Прощаясь с Ахматовой в 1966 году на Комаровском кладбище, Тарковский скажет: «Никогда еще на долю женщины не выпадало столь мощного поэтического дарования, такой исключительной способности к гармонии, такой непреодолимой силы влияния на сердце читателя».
«Гармония», «мощное дарование», «непреодолимая сила» – эпитеты, которые в полной мере характеризовали и саму увлекающуюся натуру отца. Другое дело, что эти восторженные определения всякий раз адресовались посторонним людям, безусловно, великим, талантливым, даже гениальным, но посторонним, как, впрочем, и внимание. Это, можно предположить, рождало ревность, особенно детскую, затаенную обиду, ощущение нехватки любви и ненависть к тому, что эту любовь забирает. Беспомощность от понимания собственной богооставленности, слабость как болезненное состояние перед необходимостью преодолевать недомогание, озноб, жар, как это бывает в детстве, когда болеешь ветрянкой или корью, блуждаешь в мареве видений, вызванных высокой температурой.
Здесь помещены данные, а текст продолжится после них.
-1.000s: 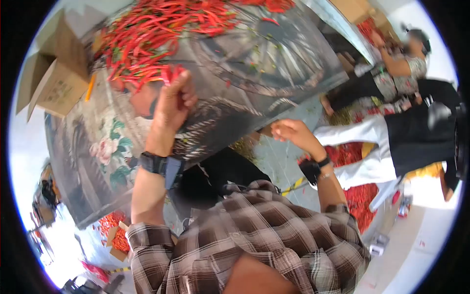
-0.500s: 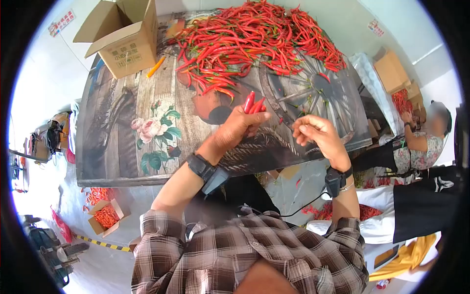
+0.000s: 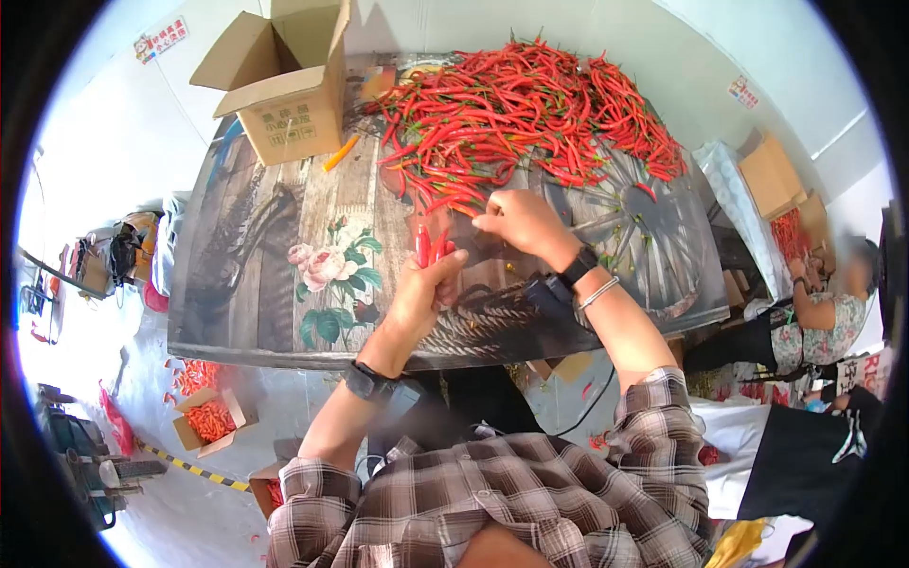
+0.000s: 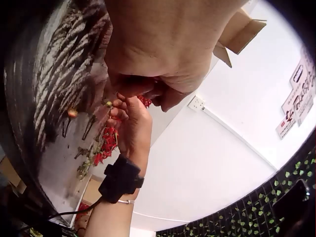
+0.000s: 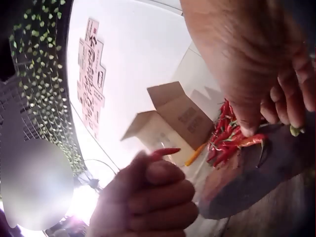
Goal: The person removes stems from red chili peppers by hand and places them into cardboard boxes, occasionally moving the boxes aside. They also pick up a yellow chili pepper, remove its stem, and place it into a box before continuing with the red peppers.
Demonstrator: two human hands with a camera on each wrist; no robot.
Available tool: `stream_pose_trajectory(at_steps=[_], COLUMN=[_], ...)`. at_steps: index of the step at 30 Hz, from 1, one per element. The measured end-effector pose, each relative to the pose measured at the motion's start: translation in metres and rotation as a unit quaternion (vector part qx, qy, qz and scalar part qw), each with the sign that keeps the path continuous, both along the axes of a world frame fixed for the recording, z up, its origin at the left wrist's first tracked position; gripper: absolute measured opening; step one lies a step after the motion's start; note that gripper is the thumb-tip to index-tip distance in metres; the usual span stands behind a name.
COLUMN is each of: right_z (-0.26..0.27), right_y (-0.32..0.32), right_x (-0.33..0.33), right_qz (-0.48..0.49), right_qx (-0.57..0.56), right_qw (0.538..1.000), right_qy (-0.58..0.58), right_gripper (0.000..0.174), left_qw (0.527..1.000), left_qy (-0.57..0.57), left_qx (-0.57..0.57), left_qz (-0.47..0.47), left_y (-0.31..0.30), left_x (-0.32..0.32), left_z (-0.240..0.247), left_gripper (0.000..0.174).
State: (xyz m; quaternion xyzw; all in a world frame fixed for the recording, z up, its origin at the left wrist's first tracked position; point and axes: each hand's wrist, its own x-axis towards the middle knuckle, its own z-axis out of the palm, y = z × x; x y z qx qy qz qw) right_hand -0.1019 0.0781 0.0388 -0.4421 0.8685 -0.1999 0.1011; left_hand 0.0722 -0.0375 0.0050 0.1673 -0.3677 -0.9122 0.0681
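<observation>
My left hand [image 3: 417,298] grips a few red chili peppers [image 3: 423,244], their ends sticking up past the thumb, over the near part of the table. In the right wrist view that curled left hand [image 5: 158,197] shows one red tip above the thumb. Palm down, my right hand [image 3: 526,225] reaches to the near edge of the chili pile [image 3: 511,123]. Its thumb and fingers stand apart in the right wrist view, thumb tip at an orange-red chili [image 5: 253,140]. A small green stem end [image 5: 296,131] shows by its fingertips.
A cardboard box [image 3: 292,123] with raised flaps stands at the table's back left, an orange-yellow stick-like thing [image 3: 341,153] beside it. The table's printed top [image 3: 241,312] ends close to my body. On the floor left sits a box of chilies [image 3: 210,421]. Another person [image 3: 814,308] works at right.
My right hand has moved from near the table's front edge forward and left to the pile's edge. The left hand keeps holding its chili peppers. The head view has swung round and levelled.
</observation>
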Motion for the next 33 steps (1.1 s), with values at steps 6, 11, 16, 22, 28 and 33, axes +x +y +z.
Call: stream_pose_trajectory(at_steps=[6, 11, 16, 22, 28, 33], right_z=[-0.012, 0.012, 0.012, 0.03, 0.063, 0.04], right_y=[-0.007, 0.012, 0.022, 0.038, 0.063, 0.095], right_x=[0.001, 0.018, 0.039, 0.054, 0.061, 0.008], right_qz=[0.004, -0.033, -0.02, 0.003, 0.008, -0.062], right_qx=[-0.04, -0.168, -0.202, -0.273, -0.28, -0.174], right_qw=[0.998, 0.984, 0.975, 0.937, 0.84, 0.975], right_qy=[0.039, -0.052, -0.087, -0.22, -0.465, -0.122], right_gripper=[0.023, 0.015, 0.016, 0.024, 0.02, 0.011], left_qw=[0.999, 0.997, 0.995, 0.998, 0.996, 0.992], left_qy=[0.002, -0.041, 0.017, 0.05, 0.045, 0.056], left_qx=[0.03, -0.025, -0.078, -0.009, 0.076, 0.112], left_qz=[0.033, 0.064, 0.06, 0.03, -0.009, -0.007], left_y=[0.002, 0.002, 0.013, 0.017, 0.011, 0.009], left_x=[0.002, -0.009, -0.035, -0.055, -0.08, -0.089], left_z=[0.001, -0.002, 0.019, 0.012, 0.003, -0.008], left_gripper=[0.018, 0.016, 0.024, 0.013, 0.016, 0.017])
Так и Сталкер блуждает, пробирается по коридорам без потолка, по полуобвалившимся карнизам, проваливается в трубу, одежда его насквозь промокла, а голос разносится эхом по подземелью, выход из которого где-то рядом, но это нисколько не облегчает его поиск. Говорит при этом негромко, почти полушепотом, словно общается со своим вторым «я»: «Пусть исполнится то, что задумано. Пусть они поверят и пусть посмеются над своими страстями, ведь то, что они называют страстью, на самом деле не душевная энергия, а лишь трения между душой и внешним миром. А главное – пусть поверят в себя и станут беспомощными, как дети, потому что слабость велика, а сила ничтожна! Когда человек родится, он слаб и гибок, когда умирает, он крепок и черств. Когда дерево растет, оно нежно и гибко, а когда оно сухо и жестко, оно умирает. Черствость и сила спутники смерти, гибкость и слабость выражают свежесть бытия, поэтому, что отвердело, то не победит».
Однако здесь отец и сын, лирический герой и реальный человек, романтик и реалист сталкиваются с противоречием, которое трудно объяснить и крайне мучительно преодолеть. Речь идет вот о чем. Как правило, отрицая и порицая что-либо, невольно подпадаешь под обаяние этого отрицания, совершенно находя его душеполезным и плодотворным. Произнесение обличений, что и понятно, лежит на поверхности, порой абсолютно не затрагивая внутреннего устроения и глубинного понимания ситуации. Критикуя романтизм и самовлюбленного автора за поверхностность, пошлость и эгоизм, Тарковский внутренне оправдывает такое поведение как в творчестве, так и в жизни с той лишь поправкой, что самому ему, конечно, удастся избежать ошибок, допущенных отцом.